Please count how many lines of the data include the word "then". Give only that number in reply.

= = = =

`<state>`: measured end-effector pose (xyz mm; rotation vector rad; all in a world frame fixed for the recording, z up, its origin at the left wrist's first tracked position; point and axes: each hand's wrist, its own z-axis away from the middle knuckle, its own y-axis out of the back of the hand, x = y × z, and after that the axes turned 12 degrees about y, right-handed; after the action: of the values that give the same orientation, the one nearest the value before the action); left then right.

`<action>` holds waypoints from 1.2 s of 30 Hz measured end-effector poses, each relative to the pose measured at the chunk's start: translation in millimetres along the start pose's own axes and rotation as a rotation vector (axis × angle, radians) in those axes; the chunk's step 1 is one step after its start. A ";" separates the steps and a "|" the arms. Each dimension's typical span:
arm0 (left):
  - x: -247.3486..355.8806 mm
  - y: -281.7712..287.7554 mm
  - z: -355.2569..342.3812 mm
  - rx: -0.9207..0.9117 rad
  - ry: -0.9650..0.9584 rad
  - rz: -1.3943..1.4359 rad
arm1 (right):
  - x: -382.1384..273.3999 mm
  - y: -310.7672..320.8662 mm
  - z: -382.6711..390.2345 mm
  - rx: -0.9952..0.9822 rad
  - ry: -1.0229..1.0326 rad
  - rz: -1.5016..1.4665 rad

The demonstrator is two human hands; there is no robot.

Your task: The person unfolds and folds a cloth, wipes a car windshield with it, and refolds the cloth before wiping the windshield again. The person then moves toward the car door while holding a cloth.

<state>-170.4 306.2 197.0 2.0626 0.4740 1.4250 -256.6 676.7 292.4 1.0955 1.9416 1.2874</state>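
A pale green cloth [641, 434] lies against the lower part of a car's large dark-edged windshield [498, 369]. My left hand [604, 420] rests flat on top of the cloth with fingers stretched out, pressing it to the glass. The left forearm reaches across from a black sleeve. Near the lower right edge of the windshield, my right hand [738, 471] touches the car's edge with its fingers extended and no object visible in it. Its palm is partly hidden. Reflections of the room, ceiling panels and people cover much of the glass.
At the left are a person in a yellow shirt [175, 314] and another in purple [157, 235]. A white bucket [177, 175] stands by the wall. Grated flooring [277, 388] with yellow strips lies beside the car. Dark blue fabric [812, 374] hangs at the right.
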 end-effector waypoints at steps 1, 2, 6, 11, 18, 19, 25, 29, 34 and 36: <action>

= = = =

• RESULT: 2